* [Goal of the exercise]:
Word for word, print out all of the data, omitting every image.

* [Records for the exercise]:

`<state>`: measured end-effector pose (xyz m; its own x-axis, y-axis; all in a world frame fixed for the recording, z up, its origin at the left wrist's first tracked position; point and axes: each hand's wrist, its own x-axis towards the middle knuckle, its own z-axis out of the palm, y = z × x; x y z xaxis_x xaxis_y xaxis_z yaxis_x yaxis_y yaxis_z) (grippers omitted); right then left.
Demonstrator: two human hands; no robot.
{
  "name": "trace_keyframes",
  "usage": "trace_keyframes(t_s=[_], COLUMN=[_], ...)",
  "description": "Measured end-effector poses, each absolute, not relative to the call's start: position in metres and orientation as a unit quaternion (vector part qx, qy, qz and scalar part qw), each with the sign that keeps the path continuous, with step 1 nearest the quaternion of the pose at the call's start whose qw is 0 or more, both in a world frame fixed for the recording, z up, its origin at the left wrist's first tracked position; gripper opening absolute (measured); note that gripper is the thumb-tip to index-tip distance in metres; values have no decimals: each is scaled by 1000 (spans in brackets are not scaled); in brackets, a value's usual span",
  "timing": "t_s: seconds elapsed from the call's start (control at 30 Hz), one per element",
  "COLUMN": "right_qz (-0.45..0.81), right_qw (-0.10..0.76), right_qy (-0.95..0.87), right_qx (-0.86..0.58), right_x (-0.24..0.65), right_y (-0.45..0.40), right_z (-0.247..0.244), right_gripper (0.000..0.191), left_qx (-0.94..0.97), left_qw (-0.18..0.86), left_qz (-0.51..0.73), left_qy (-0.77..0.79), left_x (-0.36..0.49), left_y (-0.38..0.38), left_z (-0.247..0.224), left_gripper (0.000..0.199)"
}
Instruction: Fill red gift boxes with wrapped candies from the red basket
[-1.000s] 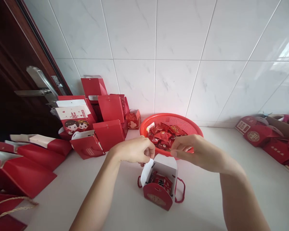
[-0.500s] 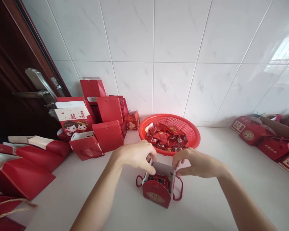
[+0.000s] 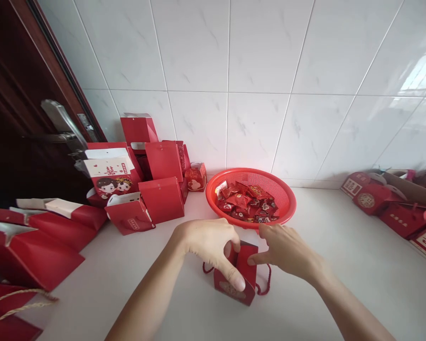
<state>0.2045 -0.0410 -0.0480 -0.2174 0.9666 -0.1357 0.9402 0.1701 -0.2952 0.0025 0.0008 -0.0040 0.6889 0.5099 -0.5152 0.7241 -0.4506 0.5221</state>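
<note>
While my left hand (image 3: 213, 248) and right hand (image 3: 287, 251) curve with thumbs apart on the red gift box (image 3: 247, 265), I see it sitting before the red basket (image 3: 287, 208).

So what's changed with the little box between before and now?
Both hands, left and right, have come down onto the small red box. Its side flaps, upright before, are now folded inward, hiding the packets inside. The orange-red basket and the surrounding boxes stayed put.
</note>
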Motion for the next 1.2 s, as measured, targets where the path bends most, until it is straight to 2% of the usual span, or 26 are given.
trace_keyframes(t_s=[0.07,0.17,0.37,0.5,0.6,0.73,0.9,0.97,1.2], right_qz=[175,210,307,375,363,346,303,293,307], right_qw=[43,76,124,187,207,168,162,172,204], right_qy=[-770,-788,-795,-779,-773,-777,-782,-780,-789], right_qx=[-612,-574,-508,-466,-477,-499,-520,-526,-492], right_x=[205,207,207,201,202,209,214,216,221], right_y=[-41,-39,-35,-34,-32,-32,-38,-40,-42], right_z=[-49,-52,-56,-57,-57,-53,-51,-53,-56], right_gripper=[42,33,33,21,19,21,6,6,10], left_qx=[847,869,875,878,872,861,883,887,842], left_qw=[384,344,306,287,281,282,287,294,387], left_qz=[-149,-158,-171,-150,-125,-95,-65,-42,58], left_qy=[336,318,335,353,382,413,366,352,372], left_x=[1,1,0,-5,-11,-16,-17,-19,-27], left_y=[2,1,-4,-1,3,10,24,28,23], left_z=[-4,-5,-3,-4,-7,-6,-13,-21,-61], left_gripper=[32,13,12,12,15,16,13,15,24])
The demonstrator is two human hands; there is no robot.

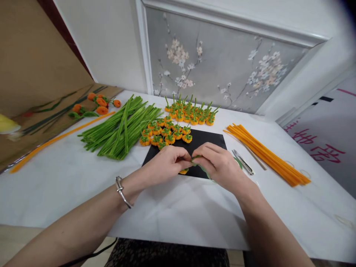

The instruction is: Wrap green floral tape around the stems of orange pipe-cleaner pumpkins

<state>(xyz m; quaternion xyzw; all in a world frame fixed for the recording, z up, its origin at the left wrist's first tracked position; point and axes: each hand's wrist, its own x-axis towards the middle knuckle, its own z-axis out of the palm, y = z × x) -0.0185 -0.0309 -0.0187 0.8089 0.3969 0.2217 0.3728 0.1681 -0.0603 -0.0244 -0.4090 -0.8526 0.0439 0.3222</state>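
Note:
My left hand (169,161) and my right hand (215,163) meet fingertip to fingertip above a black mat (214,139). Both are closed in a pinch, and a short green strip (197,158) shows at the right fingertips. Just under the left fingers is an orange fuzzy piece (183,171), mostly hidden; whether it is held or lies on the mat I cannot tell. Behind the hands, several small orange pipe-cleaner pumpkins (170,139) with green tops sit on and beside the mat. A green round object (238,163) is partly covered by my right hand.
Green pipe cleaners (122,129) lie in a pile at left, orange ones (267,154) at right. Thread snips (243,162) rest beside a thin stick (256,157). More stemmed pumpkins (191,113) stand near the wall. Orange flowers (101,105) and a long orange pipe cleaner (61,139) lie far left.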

* [Output for this task]:
`<state>`: measured end-effector pose (xyz m; its own x-axis, y-axis; all in a world frame fixed for the recording, z up, its origin at the left wrist's first tracked position; point and axes: each hand's wrist, its own x-axis towards the middle knuckle, its own z-axis out of the palm, y = z × x; x y z xaxis_x xaxis_y xaxis_z yaxis_x yaxis_y yaxis_z) (grippers omitted); right then left.
Demonstrator: two human hands; no robot.
{
  "name": "trace_keyframes",
  "usage": "trace_keyframes(t_s=[_], COLUMN=[_], ...)",
  "description": "Measured end-effector poses, each absolute, not relative to the call's start: position in metres and orientation as a unit quaternion (vector part qx, qy, qz and scalar part qw), each with the sign that keeps the path continuous, with step 1 nearest the quaternion of the pose at the call's start whose qw is 0 or more, both in a world frame fixed for the recording, z up, its origin at the left wrist's first tracked position; gripper opening absolute (measured); note that gripper is the thumb-tip to index-tip distance in metres; values have no decimals: each is scaled by 1000 (spans in brackets are not scaled); in brackets, a value's usual span",
  "timing": "t_s: seconds elapsed from the call's start (control at 30 Hz), one per element",
  "COLUMN": "right_qz (-0.45..0.81), right_qw (-0.10..0.76), right_qy (-0.95..0.87), right_qx (-0.86..0.58), right_x (-0.24..0.65), right_y (-0.45..0.40), right_z (-0.247..0.244), right_gripper (0.000..0.191), left_qx (-0.94..0.97), left_qw (-0.18..0.86), left_qz (-0.51..0.73), left_qy (-0.77..0.79), left_x (-0.36..0.49), left_y (-0.38..0.38), left_z (-0.247..0.224), left_gripper (0.000..0.199)"
}
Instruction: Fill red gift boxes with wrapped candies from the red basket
[-1.000s] 
[-0.500s] 
[+0.000s] 
<state>0.2045 -0.0410 -0.0480 -0.2174 0.9666 -0.1357 0.9402 0.1701 -0.2952 0.0025 0.0008 -0.0040 0.6889 0.5099 -0.5152 0.7241 -0.4506 0.5221</state>
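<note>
While my left hand (image 3: 213, 248) and right hand (image 3: 287, 251) curve with thumbs apart on the red gift box (image 3: 247, 265), I see it sitting before the red basket (image 3: 287, 208).

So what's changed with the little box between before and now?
Both hands, left and right, have come down onto the small red box. Its side flaps, upright before, are now folded inward, hiding the packets inside. The orange-red basket and the surrounding boxes stayed put.
</note>
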Motion for the next 1.2 s, as measured, targets where the path bends most, until it is straight to 2% of the usual span, or 26 are given.
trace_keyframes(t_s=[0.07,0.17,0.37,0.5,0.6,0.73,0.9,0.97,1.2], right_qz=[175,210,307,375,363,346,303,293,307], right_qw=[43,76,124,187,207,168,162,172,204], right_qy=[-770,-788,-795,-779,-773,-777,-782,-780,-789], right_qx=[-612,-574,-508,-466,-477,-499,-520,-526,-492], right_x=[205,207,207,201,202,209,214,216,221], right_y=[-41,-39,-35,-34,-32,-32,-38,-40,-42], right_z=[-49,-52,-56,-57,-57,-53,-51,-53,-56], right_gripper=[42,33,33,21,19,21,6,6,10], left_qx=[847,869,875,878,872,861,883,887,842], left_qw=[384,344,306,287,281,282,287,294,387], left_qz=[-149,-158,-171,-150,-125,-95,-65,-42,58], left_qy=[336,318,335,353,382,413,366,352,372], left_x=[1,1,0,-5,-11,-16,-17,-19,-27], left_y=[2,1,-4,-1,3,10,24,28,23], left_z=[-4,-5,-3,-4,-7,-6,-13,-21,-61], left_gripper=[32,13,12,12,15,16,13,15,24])
The demonstrator is two human hands; there is no robot.


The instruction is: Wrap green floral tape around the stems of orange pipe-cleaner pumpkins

<state>(xyz m; quaternion xyzw; all in a world frame fixed for the recording, z up, its origin at the left wrist's first tracked position; point and axes: each hand's wrist, its own x-axis towards the middle knuckle, its own z-axis out of the palm, y = z × x) -0.0185 -0.0309 -0.0187 0.8089 0.3969 0.2217 0.3728 0.1681 -0.0603 -0.0244 -0.4090 -0.8526 0.0439 0.3222</state>
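Note:
My left hand (169,161) and my right hand (215,163) meet fingertip to fingertip above a black mat (214,139). Both are closed in a pinch, and a short green strip (197,158) shows at the right fingertips. Just under the left fingers is an orange fuzzy piece (183,171), mostly hidden; whether it is held or lies on the mat I cannot tell. Behind the hands, several small orange pipe-cleaner pumpkins (170,139) with green tops sit on and beside the mat. A green round object (238,163) is partly covered by my right hand.
Green pipe cleaners (122,129) lie in a pile at left, orange ones (267,154) at right. Thread snips (243,162) rest beside a thin stick (256,157). More stemmed pumpkins (191,113) stand near the wall. Orange flowers (101,105) and a long orange pipe cleaner (61,139) lie far left.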

This concludes the exercise.